Aber die Demokraten sagen, dass alle Karten unzureichend sind. Senator Ed Harbison, ein Demokrat aus Columbus, kritisierte die Republikaner dafür, wie sie McBath behandeln, und sagte, sie sei „wie eine Schachfigur herumgeschubst worden“.

Es ist das zweite Mal in zwei Jahren, dass Republikaner McBath, einen Aktivisten für Waffenkontrolle, ins Visier nehmen. McBath, ein Schwarzer, gewann zunächst die Wahl in einem mehrheitlich weißen Bezirk in den nördlichen Vororten von Atlanta. Im Jahr 2021 eroberten die Republikaner in Georgia diesen Bezirk, der einst vom Sprecher des republikanischen Repräsentantenhauses, Newt Gingrich, vertreten wurde, und zogen ihn in ein viel republikanischeres Territorium ein. Gleichzeitig machten sie einen weiteren Bezirk demokratischer. McBath sprang in diesen Bezirk und besiegte die demokratische Amtsinhaberin Carolyn Bordeaux in einer Vorwahl 2022.

„Kein Rauch und Spiegel verbirgt die Wahrheit“, sagte Harbison. „Die Wahlmacht der Schwarzen wurde in diesen Karten, genau wie im Jahr 2021, verwässert. Diese Vorschläge tragen, wenn überhaupt, kaum dazu bei, die Fähigkeit schwarzer Wähler zu verbessern, Kandidaten ihrer Wahl zu wählen.“

Die Republikaner sagen, dass diese Beschwerden von frustrierten Demokraten kommen, die versuchen, ihrer Partei zu helfen, weisen jedoch darauf hin, dass der Oberste Gerichtshof der USA parteipolitisches Gerrymandering für legal erklärt hat.

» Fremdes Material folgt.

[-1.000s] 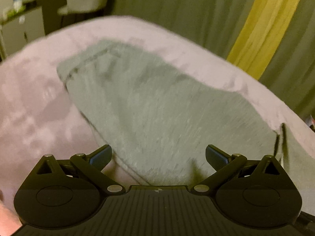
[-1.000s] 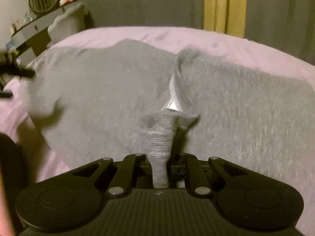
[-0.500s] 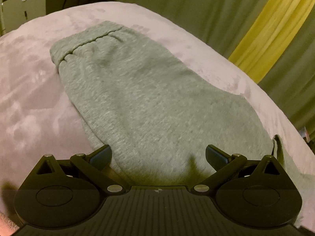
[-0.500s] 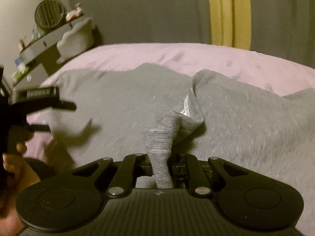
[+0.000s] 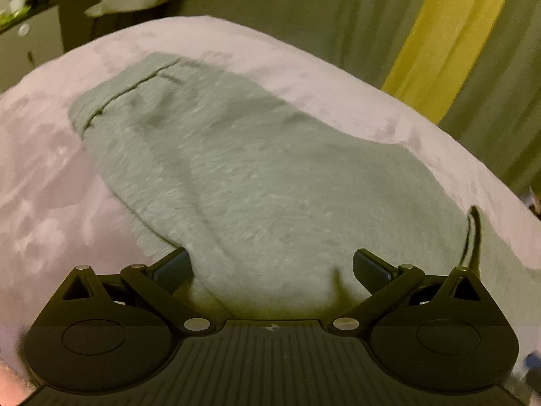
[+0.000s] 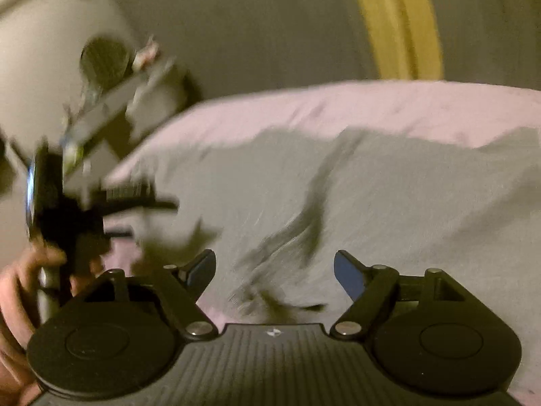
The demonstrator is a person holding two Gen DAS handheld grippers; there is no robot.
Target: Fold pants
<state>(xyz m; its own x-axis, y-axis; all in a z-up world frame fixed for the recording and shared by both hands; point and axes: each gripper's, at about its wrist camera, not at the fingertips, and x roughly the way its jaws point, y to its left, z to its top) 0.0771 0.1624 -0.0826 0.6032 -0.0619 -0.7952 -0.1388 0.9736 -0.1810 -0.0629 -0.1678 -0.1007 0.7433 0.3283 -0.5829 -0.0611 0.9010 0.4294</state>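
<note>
Pink bedspread (image 5: 304,57), yellow curtain (image 5: 449,34), maybe fan (image 6: 104,59).

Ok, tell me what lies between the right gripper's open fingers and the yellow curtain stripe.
In the right wrist view, the grey knit pants fill the gap ahead of the right gripper, then bare pink bed cover, then the yellow curtain stripe.
</note>
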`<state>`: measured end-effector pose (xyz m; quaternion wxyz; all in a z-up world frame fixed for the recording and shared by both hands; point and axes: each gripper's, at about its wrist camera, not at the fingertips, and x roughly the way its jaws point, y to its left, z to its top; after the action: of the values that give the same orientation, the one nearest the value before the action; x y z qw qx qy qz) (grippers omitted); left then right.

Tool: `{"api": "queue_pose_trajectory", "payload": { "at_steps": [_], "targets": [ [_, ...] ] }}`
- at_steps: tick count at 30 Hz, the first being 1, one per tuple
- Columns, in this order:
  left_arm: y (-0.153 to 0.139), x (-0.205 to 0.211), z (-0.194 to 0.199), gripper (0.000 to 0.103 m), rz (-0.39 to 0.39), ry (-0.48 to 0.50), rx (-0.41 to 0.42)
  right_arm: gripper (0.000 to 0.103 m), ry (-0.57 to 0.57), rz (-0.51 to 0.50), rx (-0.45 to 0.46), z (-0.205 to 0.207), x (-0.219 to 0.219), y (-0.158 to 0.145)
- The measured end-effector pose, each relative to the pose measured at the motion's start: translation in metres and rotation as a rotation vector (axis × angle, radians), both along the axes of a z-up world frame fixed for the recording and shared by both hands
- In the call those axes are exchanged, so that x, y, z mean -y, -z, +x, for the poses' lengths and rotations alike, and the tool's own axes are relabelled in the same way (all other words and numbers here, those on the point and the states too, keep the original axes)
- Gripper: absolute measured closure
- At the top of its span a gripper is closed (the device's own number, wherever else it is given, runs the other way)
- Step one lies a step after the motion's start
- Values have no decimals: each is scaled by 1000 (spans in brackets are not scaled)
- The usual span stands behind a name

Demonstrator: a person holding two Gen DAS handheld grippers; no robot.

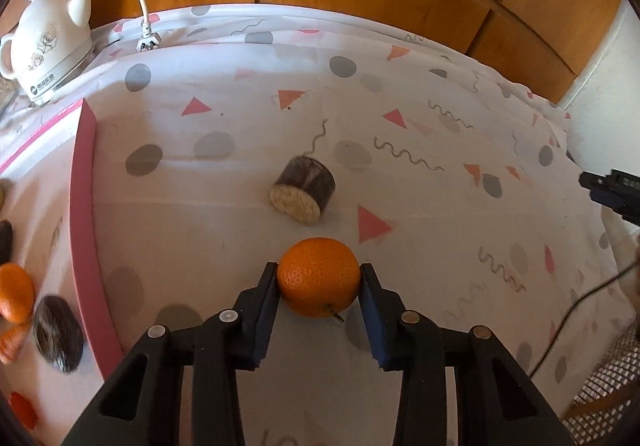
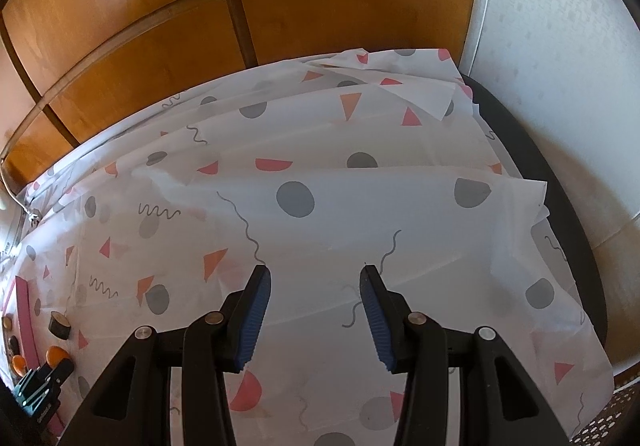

„Alle Argumente dagegen sind parteiische Argumente, Menschen, die wütend sind, weil sie das parteiische Gleichgewicht ändern wollen, um die Zahl der demokratischen Vertreter im Kongress für den Bundesstaat Georgia zu erhöhen“, sagte Staatssenator Bill Cowsert, ein Republikaner aus Athen.

Die Republikaner behaupten, McBaths Bezirk sei nicht durch das Stimmrechtsgesetz geschützt. Sie argumentieren, dass nur mehrheitlich schwarze Bezirke geschützt seien.

„Es besteht keine Sorge, einen weiteren Minderheitenbezirk zu eliminieren.“ sagte Shelly Echols, Vorsitzende des Ausschusses für Neuverteilung und Umverteilung des Senats, eine Republikanerin aus Gainesville.

Dies ignoriert jedoch eine Entscheidung des 11. US-Berufungsgerichts, die besagt, dass Bezirke mit Koalitionen von Minderheiten geschützt sind.

„Sie haben ihre eigene Definition geschaffen, die ihnen nur nützt“, sagte Senatorin Sonya Halpern, eine Demokratin aus Atlanta.

Die Republikaner stellten jedoch fest, dass die Demokraten es versäumt hätten, im Ausschuss eine eigene Karte vorzulegen, und warfen den Demokraten vor, die Entscheidung dem Richter vorlegen zu wollen.

„Die gegnerische Partei hat sich stattdessen dafür entschieden, erstens zu kritisieren, nichts anzubieten und drittens dem Prozess, an dem wir beteiligt waren, bösen Willen zu unterstellen“, sagte Kennedy.